El expolio ha alcanzado cotas de salvajismo e impudicia. Basta viajar por la
Europa devastada tras la Segunda Guerra Mundial para advertir el cuidado, el
mimo y la exactitud en la reconstrucción y homogeneización de sus pueblos y
ciudades, la cordialidad de su urbanismo.
Bueno, pues con
los olivos centenarios y milenarios ocurre en España tres cuartos de lo mismo. Hace
apenas diez años, los dueños de olivos centenarios y milenarios del Maestrazgo
castellonense y turolense (y de otras regiones) se apresuraban a vender sus fósiles
vivientes a particulares y empresarios italianos, principales clientes de estos
gigantes, antes de que una inminente ley de protección ambiental impidiera el
atropello.
Quienquiera que
haya viajado por el Sur de Italia, en teoría la zona más deprimida de la gran
península, habrá advertido el cuidado de sus caminos, la limpieza de sus
arcenes, adornados con chumberas, adelfas y pequeños arbustos mediterráneos.
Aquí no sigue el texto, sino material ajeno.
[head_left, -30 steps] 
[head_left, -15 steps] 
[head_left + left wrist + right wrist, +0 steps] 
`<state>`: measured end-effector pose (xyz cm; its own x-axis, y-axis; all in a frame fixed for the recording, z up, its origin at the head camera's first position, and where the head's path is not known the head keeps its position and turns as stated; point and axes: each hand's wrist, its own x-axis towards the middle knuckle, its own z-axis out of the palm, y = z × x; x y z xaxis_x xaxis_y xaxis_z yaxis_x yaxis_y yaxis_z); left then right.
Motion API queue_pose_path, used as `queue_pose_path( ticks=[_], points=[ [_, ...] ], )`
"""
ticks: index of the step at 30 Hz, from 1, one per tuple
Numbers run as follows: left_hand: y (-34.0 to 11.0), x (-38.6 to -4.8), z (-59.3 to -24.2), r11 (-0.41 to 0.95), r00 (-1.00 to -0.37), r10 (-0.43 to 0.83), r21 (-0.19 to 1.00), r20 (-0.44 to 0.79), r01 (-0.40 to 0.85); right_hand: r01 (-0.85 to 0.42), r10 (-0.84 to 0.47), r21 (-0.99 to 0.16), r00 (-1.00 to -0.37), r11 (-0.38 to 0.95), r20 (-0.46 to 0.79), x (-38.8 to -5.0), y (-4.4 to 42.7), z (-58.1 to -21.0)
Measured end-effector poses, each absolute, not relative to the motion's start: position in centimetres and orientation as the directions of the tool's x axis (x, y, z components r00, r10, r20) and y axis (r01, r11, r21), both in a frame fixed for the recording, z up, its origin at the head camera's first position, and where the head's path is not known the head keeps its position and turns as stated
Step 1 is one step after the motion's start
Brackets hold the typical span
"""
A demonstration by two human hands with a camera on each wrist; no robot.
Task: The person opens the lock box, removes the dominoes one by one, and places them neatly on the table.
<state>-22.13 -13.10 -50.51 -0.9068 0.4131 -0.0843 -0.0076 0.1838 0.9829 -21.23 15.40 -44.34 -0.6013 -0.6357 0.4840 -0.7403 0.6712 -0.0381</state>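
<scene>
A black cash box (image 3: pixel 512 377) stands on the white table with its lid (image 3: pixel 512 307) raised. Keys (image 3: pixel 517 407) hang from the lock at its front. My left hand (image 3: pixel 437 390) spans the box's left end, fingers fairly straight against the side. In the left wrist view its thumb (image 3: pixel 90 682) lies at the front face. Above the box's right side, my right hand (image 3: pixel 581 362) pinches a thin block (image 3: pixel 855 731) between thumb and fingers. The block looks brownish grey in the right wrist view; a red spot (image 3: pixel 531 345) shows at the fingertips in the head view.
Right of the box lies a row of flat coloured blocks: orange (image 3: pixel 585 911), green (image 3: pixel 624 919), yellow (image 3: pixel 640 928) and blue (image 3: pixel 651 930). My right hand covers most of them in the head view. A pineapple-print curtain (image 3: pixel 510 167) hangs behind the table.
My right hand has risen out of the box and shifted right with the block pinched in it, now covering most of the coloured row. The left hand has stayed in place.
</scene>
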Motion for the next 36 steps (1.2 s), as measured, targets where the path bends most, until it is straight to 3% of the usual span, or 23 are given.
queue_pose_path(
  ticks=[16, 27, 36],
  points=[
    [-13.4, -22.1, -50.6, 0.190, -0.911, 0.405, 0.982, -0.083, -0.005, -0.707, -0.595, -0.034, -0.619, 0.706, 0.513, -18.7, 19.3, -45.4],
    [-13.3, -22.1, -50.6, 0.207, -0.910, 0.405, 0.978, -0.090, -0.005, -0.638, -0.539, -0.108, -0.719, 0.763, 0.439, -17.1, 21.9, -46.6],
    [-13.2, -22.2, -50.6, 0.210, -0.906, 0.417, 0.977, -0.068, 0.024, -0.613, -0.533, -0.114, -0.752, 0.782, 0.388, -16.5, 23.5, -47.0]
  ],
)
Hasta el atronar de las cigarras parece milenario.
Ese apego a la
eternidad que puede apreciarse en las grandes ciudades de Italia, puede también
admirarse en el norte de Cerdeña, en Gallura, a escasos 30 kilómetros de la
Villa Certosa de Berlusconi y la Costa Esmeralda. Allí, en medio de grandes
formaciones graníticas y cerca del lago artificial de Liscia, aparece tras un
muro de piedra, el aviso Olivastri Millenari,
oliveras milenarias, una explanada de varias hectáreas en la que se pueden contemplar,
previo pago de 2,50 euros por persona, olivos de mil y dos mil años de antigüedad en torno al gigante S'Ozzastru, al que científicos de la Universidad de Sassari atribuyen
una existencia de 3.800 años. Tras abrazarlo y escudriñar sus escondrijos (en alguno
cabe una persona), se siente la necesidad de acuclillarse a la sombra de sus
600 metros cuadrados de follaje y sumergirse en la contemplación de este soberbio testigo de
cuarenta siglos.
S’Ozzaztru seguirá
siendo sin duda, con sus 20 metros de perímetro y 14 de altura, un
impresionante ejemplar de acebuche (todos los olivos milenarios lo son) entre media docena de “jóvenes” de mil y dos
mil años de antigüedad convenientemente datados. Un parque que quizás sea ampliado, si no lo ha sido ya, por alguno de los varios miles de olivos milenarios españoles que languidecen en nuestros campos a la espera del oportuno especulador y traficante sin escrúpulos capaz de tasar sus años en billetes de 500 euros de curso legal.
Lástima.
Recuerdo que cuando era niña y vivía en Riaño (León) me escapaba por la puerta trasera de la casa, y me iba al bosque a correr, como si fuera una fierecilla. Y ahí estaba él, mi árbol. Lo abrazaba, me pegaba a su tronco, olía su corteza, el musgo que lo cubría y mis mofletes se manchaban de resina. Mis brazos no lo abarcaban y eso me producía una sensación de cobijo, de protección, ese sentir que había algo enorme que me cubría consolaba algo en mi alma.
ResponderEliminarRegresaba a toda prisa a casa porque no quería que me regañara, normal, habían lobos, pero por entonces los lobos eran los miedos de los mayores y no los míos. Llegaba con arañazos en las piernas y los brazos, ¡cómo picaban!, y con una fuerza en mi ser, tan grande que me hacía sentir la niña más feliz del mundo.
Mi árbol quedó inundado, junto a los prados y el pueblo, por un pantano. Hay quienes dicen que, a veces, parece verse el campanario de la iglesia.
Olivos milenarios y pinos, encinas y palmeras; tejos, dragos, sabinas, robles y decenas de especies más, son quemados, inundados, talados, trasplantados, mutilados... ¿y los abrazos?,¿cuándo se olvidaron sus abrazos?